Task: Transcribe the full listing with no word altered.

Given material:
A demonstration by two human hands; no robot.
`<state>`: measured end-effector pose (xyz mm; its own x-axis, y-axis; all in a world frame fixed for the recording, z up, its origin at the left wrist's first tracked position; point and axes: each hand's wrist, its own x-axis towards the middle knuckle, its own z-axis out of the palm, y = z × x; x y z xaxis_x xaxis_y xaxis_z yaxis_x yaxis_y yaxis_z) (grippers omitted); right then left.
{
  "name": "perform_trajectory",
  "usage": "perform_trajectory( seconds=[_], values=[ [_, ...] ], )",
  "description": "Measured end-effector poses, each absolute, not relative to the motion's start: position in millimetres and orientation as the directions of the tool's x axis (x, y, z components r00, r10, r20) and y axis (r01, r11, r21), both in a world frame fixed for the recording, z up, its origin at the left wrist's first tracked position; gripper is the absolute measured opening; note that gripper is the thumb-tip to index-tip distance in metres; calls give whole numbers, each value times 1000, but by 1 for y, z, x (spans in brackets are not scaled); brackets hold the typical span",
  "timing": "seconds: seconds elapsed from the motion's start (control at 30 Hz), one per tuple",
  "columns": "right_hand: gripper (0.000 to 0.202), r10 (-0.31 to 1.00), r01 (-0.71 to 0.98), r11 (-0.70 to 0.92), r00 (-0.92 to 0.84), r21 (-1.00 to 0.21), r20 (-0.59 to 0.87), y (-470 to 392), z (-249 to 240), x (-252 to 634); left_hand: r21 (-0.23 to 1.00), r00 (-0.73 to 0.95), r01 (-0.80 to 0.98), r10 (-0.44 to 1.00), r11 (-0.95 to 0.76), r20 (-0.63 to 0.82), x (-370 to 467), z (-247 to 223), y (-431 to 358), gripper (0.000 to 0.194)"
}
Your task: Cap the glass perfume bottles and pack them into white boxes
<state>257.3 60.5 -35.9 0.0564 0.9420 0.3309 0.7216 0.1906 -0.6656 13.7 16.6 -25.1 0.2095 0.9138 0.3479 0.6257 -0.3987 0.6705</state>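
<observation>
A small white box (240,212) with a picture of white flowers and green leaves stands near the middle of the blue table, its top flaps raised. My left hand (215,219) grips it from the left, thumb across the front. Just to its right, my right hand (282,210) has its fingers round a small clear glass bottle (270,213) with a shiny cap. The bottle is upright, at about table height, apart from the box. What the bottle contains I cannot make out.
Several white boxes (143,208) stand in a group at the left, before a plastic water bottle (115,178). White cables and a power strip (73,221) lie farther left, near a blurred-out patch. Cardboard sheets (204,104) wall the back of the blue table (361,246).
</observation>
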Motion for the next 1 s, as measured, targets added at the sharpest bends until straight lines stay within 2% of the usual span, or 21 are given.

Answer space:
A demonstration by two human hands; no robot.
`<state>`: measured end-effector pose (xyz mm; its own x-axis, y-axis; all in a world frame fixed for the recording, z up, its origin at the left wrist's first tracked position; point and axes: each hand's wrist, its own x-axis towards the middle knuckle, its own z-axis out of the palm, y = z × x; x y z xaxis_x xaxis_y xaxis_z yaxis_x yaxis_y yaxis_z) (grippers omitted); right then left.
{
  "name": "perform_trajectory",
  "usage": "perform_trajectory( seconds=[_], values=[ [_, ...] ], )",
  "description": "Measured end-effector poses, each absolute, not relative to the motion's start: position in millimetres and orientation as the directions of the tool's x axis (x, y, z components r00, r10, r20) and y axis (r01, r11, r21), both in a world frame fixed for the recording, z up, its origin at the left wrist's first tracked position; gripper is the absolute measured opening; note that gripper is the thumb-tip to index-tip distance in metres; calls give whole numbers, each value times 1000, but by 1 for y, z, x (spans in brackets are not scaled); brackets hold the typical span",
  "timing": "seconds: seconds elapsed from the motion's start (control at 30 Hz), one per tuple",
  "columns": "right_hand: gripper (0.000 to 0.202), r10 (-0.31 to 1.00), r01 (-0.71 to 0.98), r11 (-0.70 to 0.92), r00 (-0.92 to 0.84), r21 (-1.00 to 0.21), r20 (-0.59 to 0.87), y (-470 to 392), z (-249 to 240), x (-252 to 634); left_hand: r21 (-0.23 to 1.00), r00 (-0.73 to 0.95), r01 (-0.80 to 0.98), r10 (-0.44 to 1.00), r11 (-0.95 to 0.76), r20 (-0.63 to 0.82), x (-370 to 467), z (-247 to 223), y (-431 to 358), gripper (0.000 to 0.194)"
}
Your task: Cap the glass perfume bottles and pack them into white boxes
<state>257.3 60.5 -35.9 0.0564 0.9420 0.3309 0.7216 0.1906 -0.6656 13.7 16.6 -25.1 0.2095 0.9138 0.3479 0.6257 -0.3987 0.6705</state>
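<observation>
A small white box (240,212) with a picture of white flowers and green leaves stands near the middle of the blue table, its top flaps raised. My left hand (215,219) grips it from the left, thumb across the front. Just to its right, my right hand (282,210) has its fingers round a small clear glass bottle (270,213) with a shiny cap. The bottle is upright, at about table height, apart from the box. What the bottle contains I cannot make out.
Several white boxes (143,208) stand in a group at the left, before a plastic water bottle (115,178). White cables and a power strip (73,221) lie farther left, near a blurred-out patch. Cardboard sheets (204,104) wall the back of the blue table (361,246).
</observation>
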Motion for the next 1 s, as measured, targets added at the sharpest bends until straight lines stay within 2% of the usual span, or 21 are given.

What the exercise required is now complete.